Your output should be the full listing, unchanged.

*** Block opens ***

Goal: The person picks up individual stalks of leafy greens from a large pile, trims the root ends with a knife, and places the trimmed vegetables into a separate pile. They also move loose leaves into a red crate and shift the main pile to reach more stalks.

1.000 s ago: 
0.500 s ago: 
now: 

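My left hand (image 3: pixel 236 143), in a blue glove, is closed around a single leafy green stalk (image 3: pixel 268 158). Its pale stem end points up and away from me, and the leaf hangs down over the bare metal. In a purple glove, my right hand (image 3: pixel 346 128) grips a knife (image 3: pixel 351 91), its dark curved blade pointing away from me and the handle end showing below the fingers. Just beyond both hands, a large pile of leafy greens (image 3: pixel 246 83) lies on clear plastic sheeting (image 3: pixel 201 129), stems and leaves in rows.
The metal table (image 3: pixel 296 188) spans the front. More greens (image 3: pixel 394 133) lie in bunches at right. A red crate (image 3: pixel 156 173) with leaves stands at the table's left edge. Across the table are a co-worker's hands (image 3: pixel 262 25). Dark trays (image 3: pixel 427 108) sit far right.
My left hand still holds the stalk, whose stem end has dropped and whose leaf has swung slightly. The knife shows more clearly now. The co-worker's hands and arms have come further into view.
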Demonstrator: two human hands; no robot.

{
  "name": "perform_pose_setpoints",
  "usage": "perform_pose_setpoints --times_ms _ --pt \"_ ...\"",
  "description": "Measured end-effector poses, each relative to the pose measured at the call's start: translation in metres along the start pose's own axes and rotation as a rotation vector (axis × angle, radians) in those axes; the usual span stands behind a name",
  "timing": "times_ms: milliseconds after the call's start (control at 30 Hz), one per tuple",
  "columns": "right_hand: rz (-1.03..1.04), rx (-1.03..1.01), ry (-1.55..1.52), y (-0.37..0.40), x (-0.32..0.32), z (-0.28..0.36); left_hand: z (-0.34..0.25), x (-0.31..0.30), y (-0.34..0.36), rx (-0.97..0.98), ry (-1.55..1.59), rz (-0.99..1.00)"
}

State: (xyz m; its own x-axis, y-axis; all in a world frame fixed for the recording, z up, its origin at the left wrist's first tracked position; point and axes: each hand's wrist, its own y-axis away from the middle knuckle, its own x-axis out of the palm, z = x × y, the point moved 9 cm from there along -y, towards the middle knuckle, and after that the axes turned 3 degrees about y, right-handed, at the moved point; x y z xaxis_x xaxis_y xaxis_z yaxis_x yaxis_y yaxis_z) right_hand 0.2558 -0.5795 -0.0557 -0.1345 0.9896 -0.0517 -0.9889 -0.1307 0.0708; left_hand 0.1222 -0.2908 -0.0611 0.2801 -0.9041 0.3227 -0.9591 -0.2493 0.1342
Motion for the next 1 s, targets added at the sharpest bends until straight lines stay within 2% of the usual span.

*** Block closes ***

Answer for the task ->
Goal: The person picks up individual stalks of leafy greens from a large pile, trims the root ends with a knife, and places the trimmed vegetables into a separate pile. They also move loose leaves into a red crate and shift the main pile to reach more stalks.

1.000 s ago: 
0.500 s ago: 
now: 

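My left hand (image 3: pixel 236 143), in a blue glove, is closed around a single leafy green stalk (image 3: pixel 268 158). Its pale stem end points up and away from me, and the leaf hangs down over the bare metal. In a purple glove, my right hand (image 3: pixel 346 128) grips a knife (image 3: pixel 351 91), its dark curved blade pointing away from me and the handle end showing below the fingers. Just beyond both hands, a large pile of leafy greens (image 3: pixel 246 83) lies on clear plastic sheeting (image 3: pixel 201 129), stems and leaves in rows.
The metal table (image 3: pixel 296 188) spans the front. More greens (image 3: pixel 394 133) lie in bunches at right. A red crate (image 3: pixel 156 173) with leaves stands at the table's left edge. Across the table are a co-worker's hands (image 3: pixel 262 25). Dark trays (image 3: pixel 427 108) sit far right.
My left hand still holds the stalk, whose stem end has dropped and whose leaf has swung slightly. The knife shows more clearly now. The co-worker's hands and arms have come further into view.
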Demonstrator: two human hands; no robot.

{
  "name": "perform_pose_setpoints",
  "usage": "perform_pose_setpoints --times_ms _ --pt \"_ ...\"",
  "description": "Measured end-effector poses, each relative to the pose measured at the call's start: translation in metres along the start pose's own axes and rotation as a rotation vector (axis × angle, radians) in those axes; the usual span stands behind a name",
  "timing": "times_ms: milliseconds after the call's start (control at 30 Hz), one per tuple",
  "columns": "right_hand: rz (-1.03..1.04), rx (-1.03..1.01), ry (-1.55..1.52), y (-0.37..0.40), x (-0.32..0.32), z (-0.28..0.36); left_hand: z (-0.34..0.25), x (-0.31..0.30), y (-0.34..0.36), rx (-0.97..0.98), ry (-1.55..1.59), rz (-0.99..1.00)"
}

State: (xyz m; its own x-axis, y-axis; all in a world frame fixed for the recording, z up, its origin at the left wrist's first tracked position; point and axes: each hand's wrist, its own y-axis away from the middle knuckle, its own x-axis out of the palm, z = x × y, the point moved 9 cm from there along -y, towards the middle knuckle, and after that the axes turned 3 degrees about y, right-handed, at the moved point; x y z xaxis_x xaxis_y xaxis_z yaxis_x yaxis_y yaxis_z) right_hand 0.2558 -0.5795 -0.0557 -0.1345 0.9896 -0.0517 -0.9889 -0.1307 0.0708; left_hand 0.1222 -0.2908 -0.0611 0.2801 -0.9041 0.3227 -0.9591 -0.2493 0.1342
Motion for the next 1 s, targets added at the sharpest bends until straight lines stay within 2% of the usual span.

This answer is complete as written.